--- DIRECTIONS FOR THIS TASK ---
Give back every line of the data, word for word.

--- DATA PROVIDED ---
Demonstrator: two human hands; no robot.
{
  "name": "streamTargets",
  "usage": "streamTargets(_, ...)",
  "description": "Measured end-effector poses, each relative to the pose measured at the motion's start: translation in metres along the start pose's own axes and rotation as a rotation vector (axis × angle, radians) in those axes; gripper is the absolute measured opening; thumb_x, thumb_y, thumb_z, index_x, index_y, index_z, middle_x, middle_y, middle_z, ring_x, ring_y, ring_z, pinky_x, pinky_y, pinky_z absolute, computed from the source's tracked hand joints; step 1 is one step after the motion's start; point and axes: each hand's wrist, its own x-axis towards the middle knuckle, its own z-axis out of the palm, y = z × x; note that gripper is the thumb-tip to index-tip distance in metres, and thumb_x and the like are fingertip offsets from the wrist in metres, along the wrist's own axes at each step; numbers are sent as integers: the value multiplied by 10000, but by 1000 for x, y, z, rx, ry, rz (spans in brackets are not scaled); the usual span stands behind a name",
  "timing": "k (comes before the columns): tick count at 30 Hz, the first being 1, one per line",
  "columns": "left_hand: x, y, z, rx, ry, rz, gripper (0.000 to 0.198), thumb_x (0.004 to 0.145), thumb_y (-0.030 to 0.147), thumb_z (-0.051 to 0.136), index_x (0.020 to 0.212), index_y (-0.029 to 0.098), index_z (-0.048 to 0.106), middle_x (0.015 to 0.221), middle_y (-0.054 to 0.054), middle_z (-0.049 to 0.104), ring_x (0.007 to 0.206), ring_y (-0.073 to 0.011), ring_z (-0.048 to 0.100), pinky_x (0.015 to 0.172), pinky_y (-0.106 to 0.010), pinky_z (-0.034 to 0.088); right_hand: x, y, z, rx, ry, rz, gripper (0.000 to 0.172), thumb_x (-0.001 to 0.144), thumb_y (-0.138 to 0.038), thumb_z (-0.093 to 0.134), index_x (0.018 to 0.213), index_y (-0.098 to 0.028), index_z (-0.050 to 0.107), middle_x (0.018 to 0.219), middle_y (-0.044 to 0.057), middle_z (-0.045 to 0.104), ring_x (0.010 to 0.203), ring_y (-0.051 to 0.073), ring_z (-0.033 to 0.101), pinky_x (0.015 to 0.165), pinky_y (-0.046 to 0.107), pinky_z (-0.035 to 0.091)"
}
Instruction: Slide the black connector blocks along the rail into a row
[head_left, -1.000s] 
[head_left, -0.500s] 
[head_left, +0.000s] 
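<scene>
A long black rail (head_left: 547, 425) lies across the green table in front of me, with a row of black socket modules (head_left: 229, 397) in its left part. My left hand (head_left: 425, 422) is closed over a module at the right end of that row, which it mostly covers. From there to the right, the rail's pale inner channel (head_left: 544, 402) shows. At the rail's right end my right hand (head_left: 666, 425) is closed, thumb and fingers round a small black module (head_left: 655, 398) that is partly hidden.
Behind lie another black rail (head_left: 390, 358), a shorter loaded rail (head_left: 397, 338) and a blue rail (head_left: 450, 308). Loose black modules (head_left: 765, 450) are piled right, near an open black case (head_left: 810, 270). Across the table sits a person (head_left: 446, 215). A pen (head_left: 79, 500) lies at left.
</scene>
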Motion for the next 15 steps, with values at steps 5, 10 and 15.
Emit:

--- RESULT ---
Demonstrator: two human hands; no robot.
{
  "name": "streamTargets",
  "usage": "streamTargets(_, ...)",
  "description": "Measured end-effector poses, each relative to the pose measured at the motion's start: translation in metres along the start pose's own axes and rotation as a rotation vector (axis × angle, radians) in those axes; gripper is the absolute measured opening; thumb_x, thumb_y, thumb_z, index_x, index_y, index_z, middle_x, middle_y, middle_z, ring_x, ring_y, ring_z, pinky_x, pinky_y, pinky_z absolute, computed from the source's tracked hand joints; step 1 is one step after the motion's start; point and axes: each hand's wrist, its own x-axis towards the middle knuckle, its own z-axis out of the palm, y = z × x; note that gripper is the thumb-tip to index-tip distance in metres, and thumb_x and the like are fingertip offsets from the wrist in metres, along the wrist's own axes at each step; numbers are sent as integers: the value multiplied by 10000, but by 1000 for x, y, z, rx, ry, rz (spans in brackets are not scaled); the usual span stands behind a name",
  "timing": "k (comes before the columns): tick count at 30 Hz, the first being 1, one per line",
  "columns": "left_hand: x, y, z, rx, ry, rz, gripper (0.000 to 0.198), thumb_x (0.004 to 0.145), thumb_y (-0.030 to 0.147), thumb_z (-0.051 to 0.136), index_x (0.020 to 0.212), index_y (-0.029 to 0.098), index_z (-0.048 to 0.106), middle_x (0.015 to 0.221), middle_y (-0.054 to 0.054), middle_z (-0.049 to 0.104), ring_x (0.007 to 0.206), ring_y (-0.073 to 0.011), ring_z (-0.048 to 0.100), pinky_x (0.015 to 0.172), pinky_y (-0.106 to 0.010), pinky_z (-0.034 to 0.088); right_hand: x, y, z, rx, ry, rz, gripper (0.000 to 0.172), thumb_x (-0.001 to 0.144), thumb_y (-0.138 to 0.038), thumb_z (-0.093 to 0.134), index_x (0.018 to 0.213), index_y (-0.098 to 0.028), index_z (-0.050 to 0.107), middle_x (0.018 to 0.219), middle_y (-0.044 to 0.057), middle_z (-0.045 to 0.104), ring_x (0.010 to 0.203), ring_y (-0.051 to 0.073), ring_z (-0.033 to 0.101), pinky_x (0.015 to 0.165), pinky_y (-0.046 to 0.107), pinky_z (-0.035 to 0.091)"
}
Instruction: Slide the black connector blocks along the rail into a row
[head_left, -1.000s] 
[head_left, -0.500s] 
[head_left, +0.000s] 
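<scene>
A long black rail (head_left: 547, 425) lies across the green table in front of me, with a row of black socket modules (head_left: 229, 397) in its left part. My left hand (head_left: 425, 422) is closed over a module at the right end of that row, which it mostly covers. From there to the right, the rail's pale inner channel (head_left: 544, 402) shows. At the rail's right end my right hand (head_left: 666, 425) is closed, thumb and fingers round a small black module (head_left: 655, 398) that is partly hidden.
Behind lie another black rail (head_left: 390, 358), a shorter loaded rail (head_left: 397, 338) and a blue rail (head_left: 450, 308). Loose black modules (head_left: 765, 450) are piled right, near an open black case (head_left: 810, 270). Across the table sits a person (head_left: 446, 215). A pen (head_left: 79, 500) lies at left.
</scene>
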Motion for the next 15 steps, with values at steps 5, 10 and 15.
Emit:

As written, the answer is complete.